— Exercise —
Answer with a number only, giving how many lines in the data below include "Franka".

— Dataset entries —
_ _ _ _ _ _ _

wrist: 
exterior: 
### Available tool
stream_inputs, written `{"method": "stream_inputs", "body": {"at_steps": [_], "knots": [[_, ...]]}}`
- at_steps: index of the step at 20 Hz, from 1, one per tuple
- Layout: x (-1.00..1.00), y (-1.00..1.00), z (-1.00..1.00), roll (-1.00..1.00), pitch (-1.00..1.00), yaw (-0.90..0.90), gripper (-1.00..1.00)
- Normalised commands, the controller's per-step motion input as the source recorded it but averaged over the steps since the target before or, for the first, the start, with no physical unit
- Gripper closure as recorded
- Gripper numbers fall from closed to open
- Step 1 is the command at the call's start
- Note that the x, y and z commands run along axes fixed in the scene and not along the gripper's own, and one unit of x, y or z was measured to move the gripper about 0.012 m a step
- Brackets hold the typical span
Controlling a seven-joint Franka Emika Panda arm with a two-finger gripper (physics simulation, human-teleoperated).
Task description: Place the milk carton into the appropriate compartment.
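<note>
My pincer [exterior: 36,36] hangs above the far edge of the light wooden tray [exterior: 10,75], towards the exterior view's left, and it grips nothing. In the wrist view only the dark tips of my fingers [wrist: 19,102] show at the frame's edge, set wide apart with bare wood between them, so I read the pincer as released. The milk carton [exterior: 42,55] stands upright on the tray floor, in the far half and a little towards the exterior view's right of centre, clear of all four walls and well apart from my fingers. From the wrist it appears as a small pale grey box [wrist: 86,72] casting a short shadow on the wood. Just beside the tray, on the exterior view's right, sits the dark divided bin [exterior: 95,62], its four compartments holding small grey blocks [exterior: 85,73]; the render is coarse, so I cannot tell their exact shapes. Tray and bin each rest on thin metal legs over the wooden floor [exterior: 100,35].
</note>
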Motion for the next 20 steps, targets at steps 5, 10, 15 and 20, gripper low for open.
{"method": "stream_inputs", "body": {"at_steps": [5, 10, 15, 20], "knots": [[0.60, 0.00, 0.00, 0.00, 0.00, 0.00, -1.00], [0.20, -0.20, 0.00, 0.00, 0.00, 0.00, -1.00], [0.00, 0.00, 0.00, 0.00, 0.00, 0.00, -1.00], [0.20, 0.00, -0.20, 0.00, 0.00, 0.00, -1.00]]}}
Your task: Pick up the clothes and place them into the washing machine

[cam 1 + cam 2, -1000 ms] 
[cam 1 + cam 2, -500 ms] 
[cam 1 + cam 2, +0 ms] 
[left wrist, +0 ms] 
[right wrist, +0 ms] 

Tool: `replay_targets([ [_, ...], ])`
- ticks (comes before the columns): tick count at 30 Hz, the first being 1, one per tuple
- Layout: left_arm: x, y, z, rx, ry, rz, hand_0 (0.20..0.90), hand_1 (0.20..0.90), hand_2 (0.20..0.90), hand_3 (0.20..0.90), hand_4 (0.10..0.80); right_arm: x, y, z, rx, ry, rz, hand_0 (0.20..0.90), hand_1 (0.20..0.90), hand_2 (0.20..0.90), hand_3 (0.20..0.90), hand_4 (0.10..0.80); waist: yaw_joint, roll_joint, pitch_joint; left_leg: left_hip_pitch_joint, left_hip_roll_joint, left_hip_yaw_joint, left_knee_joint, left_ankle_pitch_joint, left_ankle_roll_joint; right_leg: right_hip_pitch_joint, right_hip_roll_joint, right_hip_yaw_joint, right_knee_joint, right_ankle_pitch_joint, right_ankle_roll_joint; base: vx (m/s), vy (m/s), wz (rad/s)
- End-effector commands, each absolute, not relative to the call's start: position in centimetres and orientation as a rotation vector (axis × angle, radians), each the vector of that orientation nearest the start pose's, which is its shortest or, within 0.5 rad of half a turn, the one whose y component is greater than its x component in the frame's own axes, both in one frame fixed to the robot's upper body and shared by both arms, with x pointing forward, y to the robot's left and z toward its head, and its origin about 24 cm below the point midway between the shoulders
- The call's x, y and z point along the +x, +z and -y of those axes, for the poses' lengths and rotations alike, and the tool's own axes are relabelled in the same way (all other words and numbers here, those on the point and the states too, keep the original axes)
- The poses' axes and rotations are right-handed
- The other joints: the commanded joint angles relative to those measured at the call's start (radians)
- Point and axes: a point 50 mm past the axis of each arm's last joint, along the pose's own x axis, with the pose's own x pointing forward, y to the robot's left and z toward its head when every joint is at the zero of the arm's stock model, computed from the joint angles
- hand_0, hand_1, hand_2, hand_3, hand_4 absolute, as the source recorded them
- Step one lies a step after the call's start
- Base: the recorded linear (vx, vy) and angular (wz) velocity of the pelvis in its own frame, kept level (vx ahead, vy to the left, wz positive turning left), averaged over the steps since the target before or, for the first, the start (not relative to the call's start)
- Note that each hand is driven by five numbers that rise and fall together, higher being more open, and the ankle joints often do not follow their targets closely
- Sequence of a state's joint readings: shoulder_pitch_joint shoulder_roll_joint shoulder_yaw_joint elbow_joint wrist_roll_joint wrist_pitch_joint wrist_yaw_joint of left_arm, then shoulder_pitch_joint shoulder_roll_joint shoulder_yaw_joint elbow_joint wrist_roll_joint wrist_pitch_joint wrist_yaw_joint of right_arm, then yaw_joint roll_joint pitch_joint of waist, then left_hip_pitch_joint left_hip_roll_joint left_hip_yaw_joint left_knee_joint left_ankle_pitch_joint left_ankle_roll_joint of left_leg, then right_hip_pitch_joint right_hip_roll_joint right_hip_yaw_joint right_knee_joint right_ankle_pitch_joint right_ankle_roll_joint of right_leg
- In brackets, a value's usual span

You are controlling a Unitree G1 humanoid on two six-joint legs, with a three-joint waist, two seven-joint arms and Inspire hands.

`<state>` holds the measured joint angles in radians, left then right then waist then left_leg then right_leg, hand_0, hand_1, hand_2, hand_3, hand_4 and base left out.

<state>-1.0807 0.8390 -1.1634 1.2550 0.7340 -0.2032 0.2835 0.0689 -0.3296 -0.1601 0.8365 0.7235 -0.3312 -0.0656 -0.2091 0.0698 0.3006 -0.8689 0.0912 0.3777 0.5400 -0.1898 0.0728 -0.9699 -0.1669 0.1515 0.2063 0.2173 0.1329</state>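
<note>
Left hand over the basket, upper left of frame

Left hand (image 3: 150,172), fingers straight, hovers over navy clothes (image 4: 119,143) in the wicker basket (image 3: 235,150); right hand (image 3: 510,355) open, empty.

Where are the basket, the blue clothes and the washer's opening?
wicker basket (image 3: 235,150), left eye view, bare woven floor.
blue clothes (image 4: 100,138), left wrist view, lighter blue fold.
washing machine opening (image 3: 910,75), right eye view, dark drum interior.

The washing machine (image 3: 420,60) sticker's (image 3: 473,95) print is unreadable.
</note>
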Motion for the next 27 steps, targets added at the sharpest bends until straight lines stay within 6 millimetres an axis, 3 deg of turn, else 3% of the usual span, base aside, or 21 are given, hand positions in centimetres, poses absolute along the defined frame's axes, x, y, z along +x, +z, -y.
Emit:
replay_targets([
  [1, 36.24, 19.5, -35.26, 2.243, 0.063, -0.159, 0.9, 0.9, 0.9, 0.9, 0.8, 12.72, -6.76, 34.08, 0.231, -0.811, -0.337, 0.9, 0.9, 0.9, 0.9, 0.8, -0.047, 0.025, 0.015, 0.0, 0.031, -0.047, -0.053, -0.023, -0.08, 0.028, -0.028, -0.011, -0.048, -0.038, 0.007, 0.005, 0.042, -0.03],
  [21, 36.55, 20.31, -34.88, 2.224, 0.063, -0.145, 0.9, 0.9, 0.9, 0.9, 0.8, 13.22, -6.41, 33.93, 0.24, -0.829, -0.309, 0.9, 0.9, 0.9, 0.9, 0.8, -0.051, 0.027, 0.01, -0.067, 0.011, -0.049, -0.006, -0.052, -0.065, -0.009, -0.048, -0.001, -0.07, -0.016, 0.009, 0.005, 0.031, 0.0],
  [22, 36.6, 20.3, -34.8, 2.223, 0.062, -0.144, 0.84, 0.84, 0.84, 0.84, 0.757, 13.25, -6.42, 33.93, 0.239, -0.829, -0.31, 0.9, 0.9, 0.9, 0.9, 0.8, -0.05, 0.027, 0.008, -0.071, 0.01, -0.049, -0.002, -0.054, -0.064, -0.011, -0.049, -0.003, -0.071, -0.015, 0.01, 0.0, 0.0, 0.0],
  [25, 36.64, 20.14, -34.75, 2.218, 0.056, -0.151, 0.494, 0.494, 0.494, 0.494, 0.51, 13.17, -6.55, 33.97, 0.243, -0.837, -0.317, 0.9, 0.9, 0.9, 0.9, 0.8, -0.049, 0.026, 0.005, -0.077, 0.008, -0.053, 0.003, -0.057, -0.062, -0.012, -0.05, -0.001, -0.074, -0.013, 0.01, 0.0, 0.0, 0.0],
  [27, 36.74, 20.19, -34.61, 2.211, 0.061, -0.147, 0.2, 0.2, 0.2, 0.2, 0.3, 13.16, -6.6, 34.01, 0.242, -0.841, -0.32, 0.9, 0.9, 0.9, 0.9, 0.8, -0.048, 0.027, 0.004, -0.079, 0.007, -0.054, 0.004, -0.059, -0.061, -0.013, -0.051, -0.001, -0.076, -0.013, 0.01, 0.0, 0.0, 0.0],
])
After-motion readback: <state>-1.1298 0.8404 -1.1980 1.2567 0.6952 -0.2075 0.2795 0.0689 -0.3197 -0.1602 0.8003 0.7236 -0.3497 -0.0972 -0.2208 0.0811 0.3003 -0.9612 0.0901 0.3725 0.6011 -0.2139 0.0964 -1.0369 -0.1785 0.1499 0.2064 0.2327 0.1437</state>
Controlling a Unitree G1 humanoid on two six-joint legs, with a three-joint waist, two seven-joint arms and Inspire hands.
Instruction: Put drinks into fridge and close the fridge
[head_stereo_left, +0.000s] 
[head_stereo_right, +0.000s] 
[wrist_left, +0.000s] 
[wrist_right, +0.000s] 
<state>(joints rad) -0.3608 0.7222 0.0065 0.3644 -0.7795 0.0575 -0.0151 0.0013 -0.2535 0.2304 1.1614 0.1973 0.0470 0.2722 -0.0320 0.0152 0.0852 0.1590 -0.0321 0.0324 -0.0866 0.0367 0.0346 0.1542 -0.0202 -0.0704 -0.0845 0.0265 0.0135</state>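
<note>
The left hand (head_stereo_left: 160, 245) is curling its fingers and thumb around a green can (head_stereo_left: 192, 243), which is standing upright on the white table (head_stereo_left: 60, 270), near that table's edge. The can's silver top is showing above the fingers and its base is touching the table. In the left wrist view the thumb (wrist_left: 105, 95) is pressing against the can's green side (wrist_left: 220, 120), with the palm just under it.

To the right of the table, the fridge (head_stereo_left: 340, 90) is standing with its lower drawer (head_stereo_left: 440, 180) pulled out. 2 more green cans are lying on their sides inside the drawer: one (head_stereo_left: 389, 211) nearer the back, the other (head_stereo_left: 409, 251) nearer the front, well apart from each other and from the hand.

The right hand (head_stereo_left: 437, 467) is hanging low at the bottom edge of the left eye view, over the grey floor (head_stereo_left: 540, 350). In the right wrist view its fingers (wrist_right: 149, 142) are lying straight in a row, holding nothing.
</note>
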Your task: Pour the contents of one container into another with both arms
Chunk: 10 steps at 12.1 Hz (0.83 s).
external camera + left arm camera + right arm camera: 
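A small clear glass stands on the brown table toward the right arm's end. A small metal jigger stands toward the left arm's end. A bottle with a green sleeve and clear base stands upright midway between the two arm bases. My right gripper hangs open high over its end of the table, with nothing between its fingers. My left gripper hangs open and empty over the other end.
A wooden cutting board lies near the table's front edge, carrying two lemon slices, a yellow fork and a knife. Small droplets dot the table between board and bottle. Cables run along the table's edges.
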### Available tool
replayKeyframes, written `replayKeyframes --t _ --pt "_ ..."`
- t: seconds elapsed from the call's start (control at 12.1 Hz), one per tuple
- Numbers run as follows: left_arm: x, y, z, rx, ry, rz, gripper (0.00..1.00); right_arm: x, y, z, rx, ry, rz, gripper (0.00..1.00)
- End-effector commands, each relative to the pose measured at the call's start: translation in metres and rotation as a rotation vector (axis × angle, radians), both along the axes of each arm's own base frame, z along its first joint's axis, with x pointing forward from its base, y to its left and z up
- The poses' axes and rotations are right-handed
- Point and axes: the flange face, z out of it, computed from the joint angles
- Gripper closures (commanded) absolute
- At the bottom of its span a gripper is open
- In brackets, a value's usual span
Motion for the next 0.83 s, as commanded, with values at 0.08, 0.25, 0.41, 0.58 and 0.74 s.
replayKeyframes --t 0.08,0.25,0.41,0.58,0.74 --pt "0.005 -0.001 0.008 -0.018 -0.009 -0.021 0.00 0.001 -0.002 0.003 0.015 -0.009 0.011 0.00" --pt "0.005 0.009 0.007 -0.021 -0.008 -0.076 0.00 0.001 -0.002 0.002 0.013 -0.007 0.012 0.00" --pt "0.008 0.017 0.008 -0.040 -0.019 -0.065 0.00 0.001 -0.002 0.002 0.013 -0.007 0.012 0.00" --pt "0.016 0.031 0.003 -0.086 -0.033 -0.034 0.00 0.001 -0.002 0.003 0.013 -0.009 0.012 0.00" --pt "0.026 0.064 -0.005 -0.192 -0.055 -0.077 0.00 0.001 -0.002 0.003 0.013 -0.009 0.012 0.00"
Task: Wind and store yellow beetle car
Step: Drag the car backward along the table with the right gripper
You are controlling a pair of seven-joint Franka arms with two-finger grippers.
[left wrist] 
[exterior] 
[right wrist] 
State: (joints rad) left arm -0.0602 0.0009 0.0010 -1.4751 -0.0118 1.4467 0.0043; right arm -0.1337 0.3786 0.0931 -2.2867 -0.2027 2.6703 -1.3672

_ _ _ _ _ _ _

— Task response —
2